* Your instructions: The number of lines below containing the word "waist" is all that should be returned.

* Information supplied:
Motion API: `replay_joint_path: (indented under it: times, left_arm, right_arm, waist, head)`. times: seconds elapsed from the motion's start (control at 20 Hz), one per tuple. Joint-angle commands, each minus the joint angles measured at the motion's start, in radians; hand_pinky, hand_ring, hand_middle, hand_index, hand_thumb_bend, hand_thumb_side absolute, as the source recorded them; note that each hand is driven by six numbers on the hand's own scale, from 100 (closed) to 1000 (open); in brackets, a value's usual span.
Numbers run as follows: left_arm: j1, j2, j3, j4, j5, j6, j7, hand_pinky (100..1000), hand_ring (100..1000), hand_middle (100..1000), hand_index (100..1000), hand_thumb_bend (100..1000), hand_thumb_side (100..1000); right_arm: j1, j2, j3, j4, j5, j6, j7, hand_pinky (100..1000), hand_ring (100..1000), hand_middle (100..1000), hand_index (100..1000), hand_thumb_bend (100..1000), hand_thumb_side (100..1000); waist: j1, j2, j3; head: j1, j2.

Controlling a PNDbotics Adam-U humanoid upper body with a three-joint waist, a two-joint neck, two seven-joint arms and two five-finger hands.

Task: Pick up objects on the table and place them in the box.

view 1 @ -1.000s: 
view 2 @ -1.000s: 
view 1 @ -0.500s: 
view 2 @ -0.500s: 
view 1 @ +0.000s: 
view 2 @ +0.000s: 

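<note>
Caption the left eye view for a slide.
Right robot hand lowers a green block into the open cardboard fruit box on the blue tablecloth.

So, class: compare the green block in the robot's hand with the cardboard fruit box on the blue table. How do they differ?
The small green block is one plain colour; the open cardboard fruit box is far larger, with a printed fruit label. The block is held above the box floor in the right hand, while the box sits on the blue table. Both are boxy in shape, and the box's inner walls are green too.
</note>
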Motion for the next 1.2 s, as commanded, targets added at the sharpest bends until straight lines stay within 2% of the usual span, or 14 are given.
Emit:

* Expected answer: 3